Como celebrar o ciclo de festas populares baianas que se inicia oficialmente nesta sexta, 4 de dezembro, em plena pandemia do coronavírus?

[Ciclo de festas e pandemia]
Foto : Arquivo

Por James Martins no dia 03 de Dezembro de 2020 ⋅ 17:40

E aí, como celebrar o ciclo de festas populares baianas, que se inicia oficialmente nesta sexta, 4 de dezembro, em plena pandemia? O prefeito já anunciou que “pode ter uma coisa simbólica”, mas não festa de largo. No que fez muito bem, até porque festas de largo já houve, no dia da eleição, e não deu no que preste, né? Bom, se depender de mim, ficaremos mesmo com a coisa simbólica.

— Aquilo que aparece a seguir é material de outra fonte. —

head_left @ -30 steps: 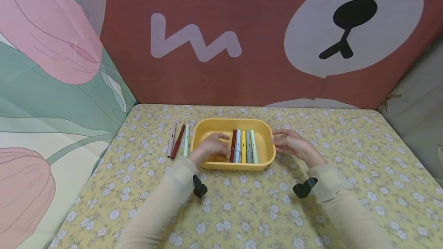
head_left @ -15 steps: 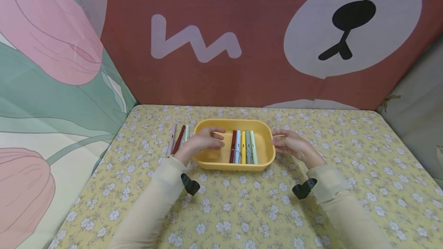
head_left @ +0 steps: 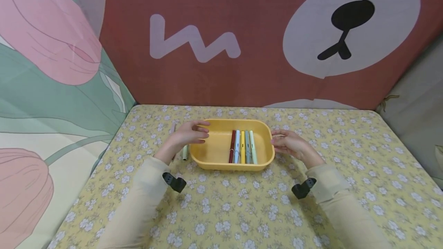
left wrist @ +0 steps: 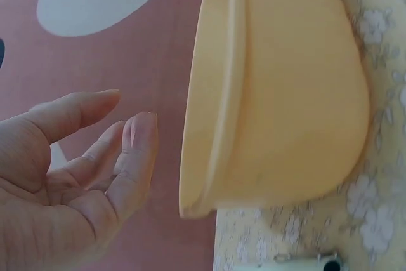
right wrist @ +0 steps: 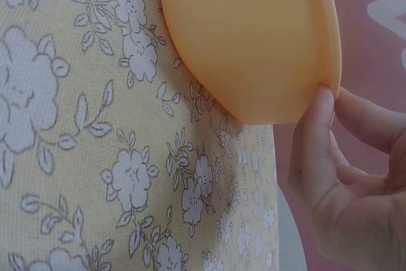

Proponho aproveitar o momento para refletirmos, por exemplo, por que esse período que já começou no dia 8, com a outrora opulenta festa de Nossa Senhora da Conceição da Praia, antecipou-se para o de Santa Bárbara-Iansã. Isto é, por que esta festa cresceu tanto enquanto aquela só míngua ano a ano? Ora, ambas se passam no Centro Histórico. E a explicação de que a decadência da Conceição se deve ao boom neo-pentecostal deveria valer também para a madrinha do corpo de bombeiros e padroeira dos mercados da cidade.

Nem acho correto (atenção, contém ironia) atribuir-se o sucesso de Bárbara à sua filiação ao comunismo, que obriga os devotos a vestirem vermelho. Mistérios. Depois vem Santa Luzia, no dia 13 e, fechando um ano e abrindo outro, a festa de Bom Jesus dos Navegantes, com sua peculiar procissão marítima capitaneada pela Galeota Gratidão do Povo. Uma cerimônia que começa “no ano passado”, conforme diz Jorge Amado no belo filme “Festas na Bahia de Oxalá” (1969), de Ronaldo Duarte. E como eu sei que, por essas e outras,  muita gente também quer ver esse ano de 2020 pelas costas, isto é, no passado, confinado à história e bem longe de nossas vidas reais, aproveito para fazer um breve apanhado de eventos luminosos ligados ao passado de nosso ciclo de festas.

O filme citado já é uma primeira dica. Outra: o livro “Festas Tradicionais da Bahia”, de Jayme de Farias Góes, com ilustrações de Carybé e curioso glossário. E por falar em Carybé, o pintor revela-se também um excelente escritor no livro “As Sete Portas da Bahia”, reeditado há não muito tempo. No prefácio, Jorge Amado (de novo ele), sentencia: "Quando nada mais restar de autêntico, quando tudo já se fizer apenas representação, mercadoria a transformar-se em dinheiro na sociedade de consumo, a memória perdurará pura pois o filho de Oxóssi e de Oxum, o obá de Xangô, guardou a verdade íntegra na criação de uma obra sem igual".

Palavras semelhantes podem ser dirigidas ao fotógrafo Adenor Gondim, a quem devemos muito a preservação de parte de nossa memória visual. Afinal, senão por suas fotos, como convencer as novas gerações da beleza que as barracas tinham antes de serem substituídas por esses vis armengues de metal sempre apregoando marcas de cerveja? O que me dói é não termos nenhum registro realmente digno do magnetismo de Fialuna, timbaleiro rei das festas de largo.

Enfim, se esse ano é de ficarmos com as coisas simbólicas, devemos aproveitá-lo para entender de onde vinha/veio/vem a graça daquilo que alguém já chamou "barroco de exteriores", para, quando a festa voltar, podermos nos colocar à sua altura. Afinal, quem não tem balangandãs não vai ao Bonfim.